* **What is being asked**
Give again only the lines from the line that holds "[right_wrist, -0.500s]" to the end of the data, inclusive, omitting all pictures.

* **Information supplied**
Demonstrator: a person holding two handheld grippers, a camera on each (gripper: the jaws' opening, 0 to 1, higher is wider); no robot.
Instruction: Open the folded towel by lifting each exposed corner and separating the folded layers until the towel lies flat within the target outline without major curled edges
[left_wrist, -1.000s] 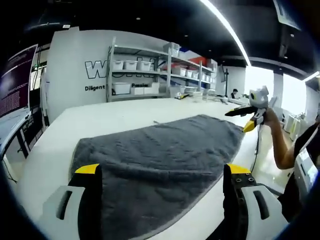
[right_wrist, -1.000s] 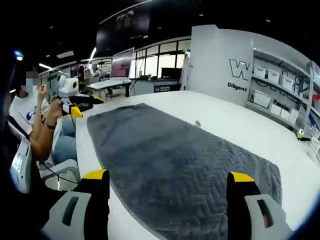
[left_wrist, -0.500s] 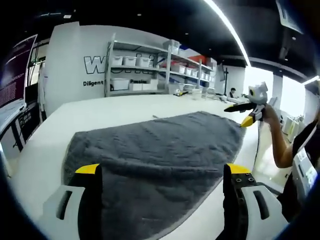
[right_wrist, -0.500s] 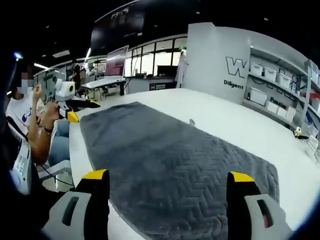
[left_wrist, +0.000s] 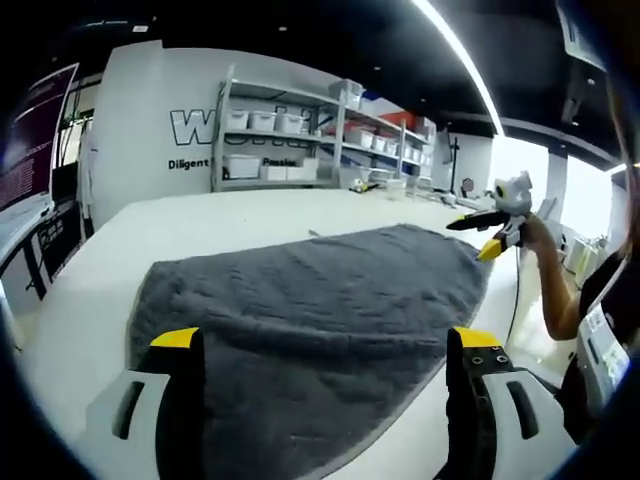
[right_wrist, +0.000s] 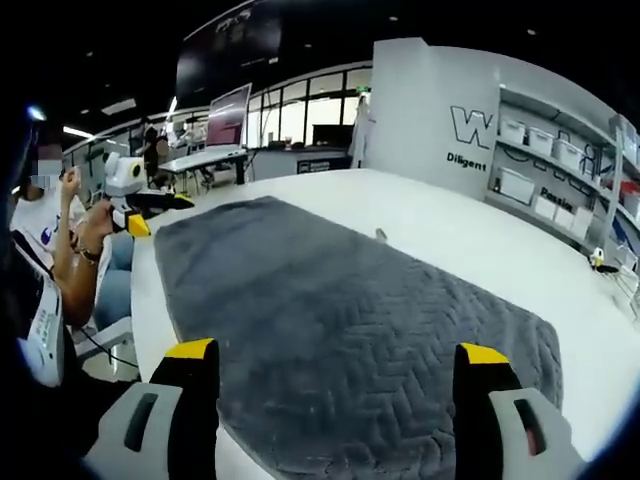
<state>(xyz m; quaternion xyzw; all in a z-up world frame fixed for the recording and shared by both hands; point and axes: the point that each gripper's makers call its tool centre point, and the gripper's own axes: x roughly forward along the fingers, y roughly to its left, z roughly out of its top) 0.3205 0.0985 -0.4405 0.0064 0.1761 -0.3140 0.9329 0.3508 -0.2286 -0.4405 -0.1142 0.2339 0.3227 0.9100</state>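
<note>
Grey towel (left_wrist: 310, 310) lies spread on the white counter (left_wrist: 230, 215), long axis running between my two tongs; looks mostly flat already, w/ a low ridge across the near part in the left gripper view. No target outline that I can make out. My guess at the step: check edges & smooth what's left. To do it well I'd come in low at a corner, pinch only the top layer, draw outward along the counter, not up, so nothing curls back. Left tongs (left_wrist: 315, 345) wide apart, holding nothing, hanging above the towel's near end. Right tongs (right_wrist: 338, 355) also wide apart, empty, above the opposite end; the left one (right_wrist: 135, 205) shows far off in that view.
</note>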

* **Written answer**
[right_wrist, -0.500s] 
[left_wrist, +0.000s] 
[right_wrist, +0.000s] 
<state>(xyz m; quaternion xyzw; all in a z-up world frame fixed for the recording and shared by both hands; point and axes: the point that each gripper's makers call its tool centre point, and the gripper's own axes: x roughly forward along the fingers, y roughly to its left, z roughly out of its top) 0.3205 0.0985 -0.4405 0.0064 0.1761 -0.3140 0.9329 0.3508 -0.2286 -0.4405 -0.1142 0.2339 0.3227 0.9100</state>
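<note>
Grey towel (left_wrist: 310, 310) lies spread on the white counter (left_wrist: 230, 215), long axis running between my two tongs; looks mostly flat already, w/ a low ridge across the near part in the left gripper view. No target outline that I can make out. My guess at the step: check edges & smooth what's left. To do it well I'd come in low at a corner, pinch only the top layer, draw outward along the counter, not up, so nothing curls back. Left tongs (left_wrist: 315, 345) wide apart, holding nothing, hanging above the towel's near end. Right tongs (right_wrist: 338, 355) also wide apart, empty, above the opposite end; the left one (right_wrist: 135, 205) shows far off in that view.
</note>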

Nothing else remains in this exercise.